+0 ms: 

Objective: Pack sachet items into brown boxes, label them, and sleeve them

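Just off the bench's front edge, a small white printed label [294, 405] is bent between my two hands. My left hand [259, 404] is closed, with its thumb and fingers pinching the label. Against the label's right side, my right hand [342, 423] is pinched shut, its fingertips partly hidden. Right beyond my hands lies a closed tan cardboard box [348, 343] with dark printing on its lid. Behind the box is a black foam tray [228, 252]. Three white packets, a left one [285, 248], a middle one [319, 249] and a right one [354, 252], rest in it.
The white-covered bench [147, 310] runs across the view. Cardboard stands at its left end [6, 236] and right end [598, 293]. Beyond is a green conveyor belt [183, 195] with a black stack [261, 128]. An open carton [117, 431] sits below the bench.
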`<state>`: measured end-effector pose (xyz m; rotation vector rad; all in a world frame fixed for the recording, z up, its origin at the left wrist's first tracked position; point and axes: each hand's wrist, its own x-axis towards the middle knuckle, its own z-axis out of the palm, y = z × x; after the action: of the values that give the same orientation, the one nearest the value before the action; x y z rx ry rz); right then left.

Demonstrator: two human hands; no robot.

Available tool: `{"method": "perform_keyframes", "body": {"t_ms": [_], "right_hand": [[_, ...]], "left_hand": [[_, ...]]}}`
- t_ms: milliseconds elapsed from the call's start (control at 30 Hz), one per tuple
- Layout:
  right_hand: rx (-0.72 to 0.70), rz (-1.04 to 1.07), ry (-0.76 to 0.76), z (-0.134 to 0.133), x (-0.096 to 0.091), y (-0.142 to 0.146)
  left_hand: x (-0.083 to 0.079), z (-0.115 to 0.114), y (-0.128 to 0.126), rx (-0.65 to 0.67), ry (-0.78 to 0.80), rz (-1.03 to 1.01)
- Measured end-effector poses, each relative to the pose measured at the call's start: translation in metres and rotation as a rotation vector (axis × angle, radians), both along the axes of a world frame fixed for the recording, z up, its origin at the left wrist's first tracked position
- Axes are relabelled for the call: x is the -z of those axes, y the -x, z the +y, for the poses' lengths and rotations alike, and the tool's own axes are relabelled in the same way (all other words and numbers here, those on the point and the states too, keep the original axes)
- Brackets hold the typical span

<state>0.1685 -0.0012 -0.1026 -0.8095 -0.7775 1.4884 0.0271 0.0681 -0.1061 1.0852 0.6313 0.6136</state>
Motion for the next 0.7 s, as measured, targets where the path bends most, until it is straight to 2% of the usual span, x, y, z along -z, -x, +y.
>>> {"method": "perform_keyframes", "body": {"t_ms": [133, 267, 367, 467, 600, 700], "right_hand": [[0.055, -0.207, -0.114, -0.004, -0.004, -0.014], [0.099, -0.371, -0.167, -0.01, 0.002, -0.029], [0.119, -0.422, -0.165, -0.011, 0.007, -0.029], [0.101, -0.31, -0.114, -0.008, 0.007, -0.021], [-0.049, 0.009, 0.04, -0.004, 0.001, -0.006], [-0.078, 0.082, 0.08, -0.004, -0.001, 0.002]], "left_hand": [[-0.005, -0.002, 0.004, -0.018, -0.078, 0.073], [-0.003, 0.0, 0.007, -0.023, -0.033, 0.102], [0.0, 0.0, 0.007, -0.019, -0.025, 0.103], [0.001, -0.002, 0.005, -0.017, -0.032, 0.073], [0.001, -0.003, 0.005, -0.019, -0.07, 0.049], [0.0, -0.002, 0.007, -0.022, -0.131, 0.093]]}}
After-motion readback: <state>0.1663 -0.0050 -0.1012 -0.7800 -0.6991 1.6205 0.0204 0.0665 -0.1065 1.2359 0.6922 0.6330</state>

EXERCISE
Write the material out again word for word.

SOLUTION FOR THIS PROBLEM
+0 ms: 

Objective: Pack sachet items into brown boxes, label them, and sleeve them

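Just off the bench's front edge, a small white printed label [294, 405] is bent between my two hands. My left hand [259, 404] is closed, with its thumb and fingers pinching the label. Against the label's right side, my right hand [342, 423] is pinched shut, its fingertips partly hidden. Right beyond my hands lies a closed tan cardboard box [348, 343] with dark printing on its lid. Behind the box is a black foam tray [228, 252]. Three white packets, a left one [285, 248], a middle one [319, 249] and a right one [354, 252], rest in it.
The white-covered bench [147, 310] runs across the view. Cardboard stands at its left end [6, 236] and right end [598, 293]. Beyond is a green conveyor belt [183, 195] with a black stack [261, 128]. An open carton [117, 431] sits below the bench.
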`<state>`: measured end-effector pose (xyz m; rotation vector rad; all in a world frame fixed for the recording, z up, its origin at the left wrist's first tracked position; point and axes: each hand's wrist, its own x-axis towards the middle knuckle, its own z-axis out of the palm, y = z × x; after the action: of the values that give the same orientation, the one nearest the value before the action; x y z rx ry rz); right then left.

Demonstrator: two human hands; no robot.

Available tool: `{"method": "perform_keyframes", "body": {"t_ms": [_], "right_hand": [[_, ...]], "left_hand": [[_, ...]]}}`
- t_ms: milliseconds elapsed from the call's start (control at 30 Hz), one per tuple
- Layout:
  right_hand: rx (-0.72 to 0.70), rz (-1.04 to 1.07), ry (-0.76 to 0.76), z (-0.134 to 0.133), x (-0.096 to 0.091), y (-0.142 to 0.146)
  left_hand: x (-0.083 to 0.079), z (-0.115 to 0.114), y (-0.128 to 0.126), rx (-0.65 to 0.67), ry (-0.78 to 0.80), rz (-1.03 to 1.01)
- Measured end-effector poses, each relative to the pose measured at the call's start: translation in metres and rotation as a rotation vector (axis × angle, radians), both along the axes of a world frame fixed for the recording, z up, its origin at the left wrist's first tracked position
- Axes are relabelled for the call: x is the -z of those axes, y the -x, z the +y, for the poses' lengths and rotations alike, and the tool's own axes are relabelled in the same way (all other words and numbers here, those on the point and the states too, keep the original axes)
- Brackets hold the typical span

<state>0.1685 -0.0012 -0.1026 -0.8095 -0.7775 1.4884 0.0271 0.0681 -0.1061 1.0852 0.6313 0.6136</state>
Motion for the next 0.7 s, as measured, targets where the path bends most, until it is straight to 2% of the usual span, x, y, z along -z, -x, +y.
>>> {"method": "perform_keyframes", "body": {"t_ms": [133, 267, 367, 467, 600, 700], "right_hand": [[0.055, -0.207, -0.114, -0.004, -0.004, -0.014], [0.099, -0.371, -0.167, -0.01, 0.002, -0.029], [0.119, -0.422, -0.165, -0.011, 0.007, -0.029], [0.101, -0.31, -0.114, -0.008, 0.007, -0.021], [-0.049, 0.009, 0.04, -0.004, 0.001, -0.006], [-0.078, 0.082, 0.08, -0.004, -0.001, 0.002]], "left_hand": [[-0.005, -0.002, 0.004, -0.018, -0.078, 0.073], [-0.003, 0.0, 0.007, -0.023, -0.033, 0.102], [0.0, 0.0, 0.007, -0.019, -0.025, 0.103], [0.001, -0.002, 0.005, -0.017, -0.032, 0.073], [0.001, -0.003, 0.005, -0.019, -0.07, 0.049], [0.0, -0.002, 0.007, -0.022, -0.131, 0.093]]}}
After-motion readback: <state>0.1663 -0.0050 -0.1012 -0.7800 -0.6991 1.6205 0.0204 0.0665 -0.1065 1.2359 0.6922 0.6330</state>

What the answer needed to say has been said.